Cuando Julieta Szewach, compositora, intérprete e integrante de la Orquesta de Instrumentos Autóctonos y Nuevas Tecnologías de la UNTREF habla de su música, de El Océano del Aliento Puro, de sus cintas magnéticas con agua y de su telar de cuerdas -el piano que no suena como piano porque se usa la caja de resonancia pero no las teclas-, nombra a Isabel Aretz, la etnomusicóloga que decía que había mucha música escondida en la Argentina. 

Citar a Isabel en ese pentagrama no es azar ni capricho, en armonía vibrante entre erkes, aerófonos mayas y aztecas rescatados, recuperados y usados para componer, el fantasma de Isabel Aretz aparece para decir lo importante: “en América los instrumentos se dejaron de ejecutar porque mataron a sus ejecutantes en la conquista, pero están ahí, enterrados en la tierra”. Desde que Isabel egresó del Conservatorio Nacional de Música de Buenos Aires fue detrás de esa melodía silenciada. 

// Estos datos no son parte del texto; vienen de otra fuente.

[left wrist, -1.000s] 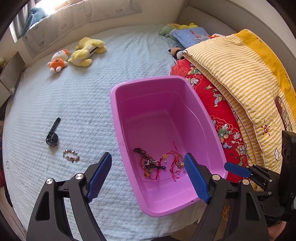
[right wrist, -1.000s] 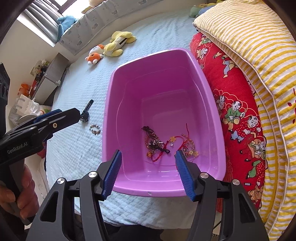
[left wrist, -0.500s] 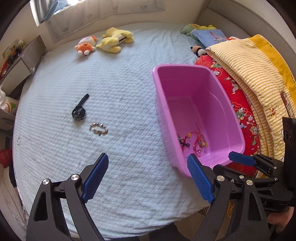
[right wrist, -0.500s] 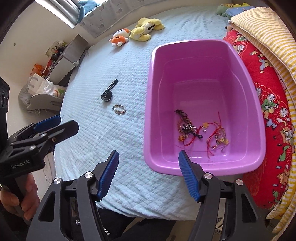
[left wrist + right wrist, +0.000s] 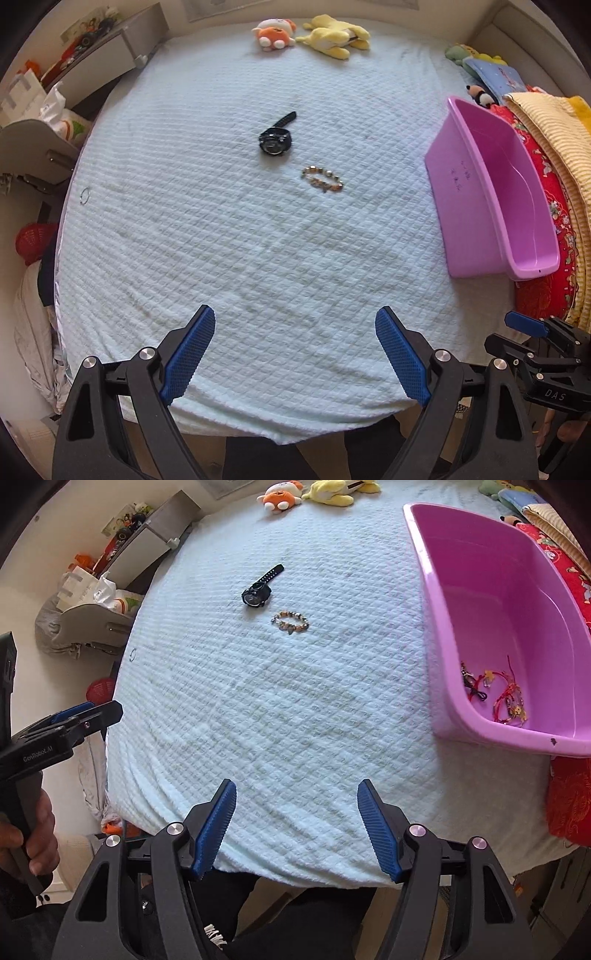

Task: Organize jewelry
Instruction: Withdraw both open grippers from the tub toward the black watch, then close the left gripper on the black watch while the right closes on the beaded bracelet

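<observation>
L gripper (image 5: 295, 354): jaws wide apart, nothing btwn pads, held over near edge of bed, aimed at the loose pieces.
R gripper (image 5: 297, 825): also spread, empty, over near edge; pink bin off to its right side.
Bin (image 5: 436, 602): pink plastic tub on bedspread, right side, up against red printed quilt (image 5: 546, 206).
In bin already: tangle of red-cord bracelets (image 5: 509, 701) + a dark piece (image 5: 471, 683), near-end corner of tub floor. Exact count – can't tell.
Left on bed: black wristwatch (image 5: 275, 141), strap pointing away; beaded bracelet (image 5: 322, 178) just beside it, twd bin side. Both well apart from tub, neither touched.
Maybe also: thin ring-like loop (image 5: 85, 195) at far-left edge of bedspread (image 5: 258, 240) – too small to be sure.
Progress: looks past halfway, several items binned, 2 clear ones (poss. 3) to go.
Next, prob.: L reaches for bracelet or watch, since it faces them squarely.
Risk: beads lie flat in quilted fabric – pads may snag cloth or pinch only part of the strand.
Clutter: plush toys (image 5: 275, 33) at far end, not part of job.
</observation>
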The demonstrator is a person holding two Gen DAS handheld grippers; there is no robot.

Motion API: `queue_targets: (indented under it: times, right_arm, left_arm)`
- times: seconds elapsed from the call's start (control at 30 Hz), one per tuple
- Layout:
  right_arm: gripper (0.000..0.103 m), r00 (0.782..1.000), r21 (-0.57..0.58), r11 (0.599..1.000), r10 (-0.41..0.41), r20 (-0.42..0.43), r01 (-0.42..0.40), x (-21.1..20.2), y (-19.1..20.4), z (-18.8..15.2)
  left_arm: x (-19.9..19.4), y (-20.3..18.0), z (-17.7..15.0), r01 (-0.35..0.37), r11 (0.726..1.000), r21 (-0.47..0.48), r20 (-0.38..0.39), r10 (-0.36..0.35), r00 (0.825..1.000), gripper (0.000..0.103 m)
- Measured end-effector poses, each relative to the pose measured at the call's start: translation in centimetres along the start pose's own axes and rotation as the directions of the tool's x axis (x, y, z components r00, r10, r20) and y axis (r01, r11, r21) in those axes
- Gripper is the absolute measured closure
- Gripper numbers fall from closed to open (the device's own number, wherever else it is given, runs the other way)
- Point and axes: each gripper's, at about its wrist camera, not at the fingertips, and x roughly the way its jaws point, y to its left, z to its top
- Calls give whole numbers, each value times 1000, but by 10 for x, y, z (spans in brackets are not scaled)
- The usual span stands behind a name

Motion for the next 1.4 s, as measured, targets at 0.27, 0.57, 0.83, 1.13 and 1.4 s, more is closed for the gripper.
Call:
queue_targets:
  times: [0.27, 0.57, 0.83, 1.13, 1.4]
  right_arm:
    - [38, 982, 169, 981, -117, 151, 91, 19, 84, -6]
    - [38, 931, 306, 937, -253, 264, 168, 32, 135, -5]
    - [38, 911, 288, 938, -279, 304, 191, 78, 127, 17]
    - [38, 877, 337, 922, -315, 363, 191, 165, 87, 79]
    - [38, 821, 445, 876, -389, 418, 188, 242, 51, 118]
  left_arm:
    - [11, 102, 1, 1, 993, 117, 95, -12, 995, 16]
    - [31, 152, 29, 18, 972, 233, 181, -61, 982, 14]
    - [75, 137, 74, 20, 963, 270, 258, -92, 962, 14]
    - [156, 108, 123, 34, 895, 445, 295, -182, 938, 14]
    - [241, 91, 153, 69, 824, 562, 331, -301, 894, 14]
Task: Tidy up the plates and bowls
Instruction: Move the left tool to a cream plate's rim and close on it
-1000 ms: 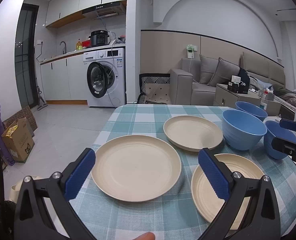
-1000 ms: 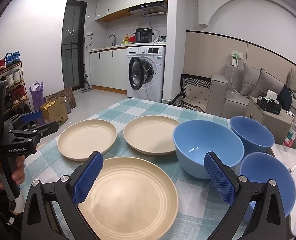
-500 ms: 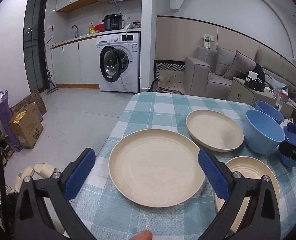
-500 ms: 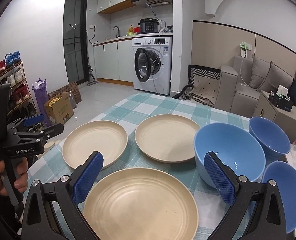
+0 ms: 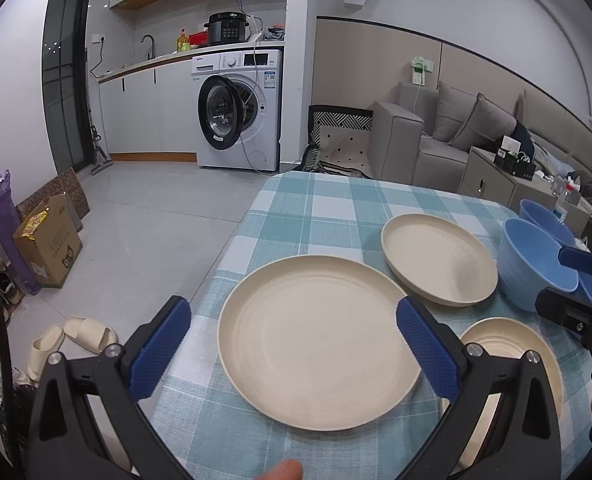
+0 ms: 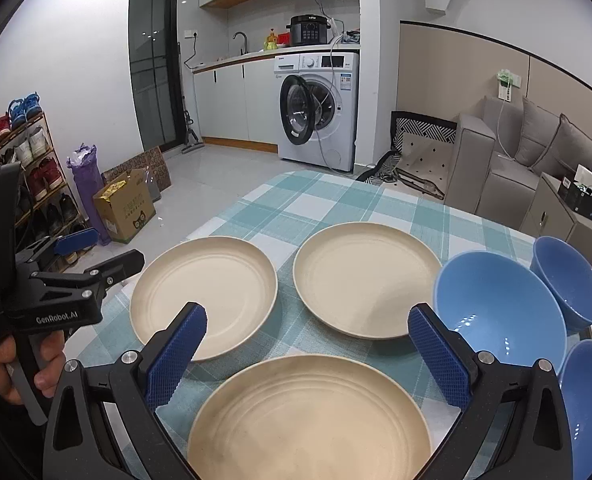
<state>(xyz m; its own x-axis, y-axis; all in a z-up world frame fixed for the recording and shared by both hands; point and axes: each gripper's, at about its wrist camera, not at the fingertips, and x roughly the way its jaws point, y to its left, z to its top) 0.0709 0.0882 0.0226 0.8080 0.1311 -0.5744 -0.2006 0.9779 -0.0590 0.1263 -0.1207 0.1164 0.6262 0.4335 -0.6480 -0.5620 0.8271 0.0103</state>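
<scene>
Three cream plates lie on the checked tablecloth: a left plate [image 5: 315, 356] [image 6: 204, 296], a far plate [image 5: 437, 258] [image 6: 365, 278] and a near plate [image 6: 307, 420] [image 5: 511, 364]. Three blue bowls stand at the right: a large bowl [image 6: 499, 312] [image 5: 535, 264], a far bowl [image 6: 567, 280] and a near bowl [image 6: 591, 404]. My left gripper [image 5: 292, 344] is open, hovering above the left plate and holding nothing. My right gripper [image 6: 307, 352] is open over the near plate's far rim, also with nothing between its fingers.
The table's left edge [image 5: 224, 264] drops to a tiled floor with slippers [image 5: 72, 340] and a cardboard box [image 5: 48, 240]. A washing machine [image 5: 240, 108] with its door open stands behind. A grey sofa [image 5: 447, 136] lies at the back right.
Both grippers moved left and dropped lower toward the table. The left plate now sits between my left fingers' line of sight. Neither gripper took hold of anything.
</scene>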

La historia de esa búsqueda fue más o menos así: cuando Isabel tuvo que presentar su trabajo final para graduarse (una escena de opera) lo hizo “a la manera de los rusos”; con el diploma en mano sin rumbo ni exámenes que rendir escuchó música incaica en una conferencia de Carlos Vega y descubrió lo que nadie le había enseñado: en América había escalas, “me habían enseñado escalas europeas, asiáticas, pero no tenía idea de que había música tradicional en nuestro continente”. 

A fines de los años treinta, principios de los cuarenta siguiendo las enseñanzas de Carlos Vega se fue por la patria -libreta en mano- en busca del mapa sonoro de la Argentina. Sin grabador (consiguió el primero en 1939) recorrió el noroeste y rescató la música trasmitida en oralidad desde los fondos de los tiempos, “eran anotaciones de oído, anotaciones musicales de difíciles toques de guitarra, una música muy rica, muy complicada, era otro mundo para mí”. Cuando recordaba aquellos viajes unía la ruta pedregosa con el deseo de ver en el Colón una obra emergente de mitos nuestros además de ver a Sigfrido y en enumeración apasionada explicaba que había que hacer lo que había hecho Schubert: “eso es música folklórica convertida en lieder y esos lieder se escuchan en todo el mundo”. 

Escribió más de veinte libros, recorrió Tucumán, Santa Fe, La Rioja, Neuquén, Chile, Bolivia, Paraguay, Uruguay, Perú y con la beca Guggenheim (1966) recuperó cancioneros ancestrales -porque “donde continúa la vida existe la música”- de Colombia, Ecuador, México y Centroamérica. Fue discípula de Heitor Villa-Lobos y maestra de varias generaciones de músicos. Vivió en Venezuela, se casó con el compositor e investigador venezolano Luis Felipe Ramón y Rivera y volvió a la Argentina en 1996 cuando Luis Felipe murió.

 
En 2004, un año antes de morir, empezó a organizar el centro de investigación sobre etnomusicología (actual IDECREA) en la Universidad Nacional de Tres de Febrero a donde donó parte de su biblioteca y sus archivos sonoros personales. Con entusiasmo de viajera que nunca pierde el aliento (un binomio que ocurre cuando convergen los momentos con las ganas) contaba que en los llanos venezolanos se acompañaba al ganado cantando y que quería componer música de los orígenes y enseñarla en escuelas y conservatorios: “nunca tendremos una música sino partimos de las raíces”.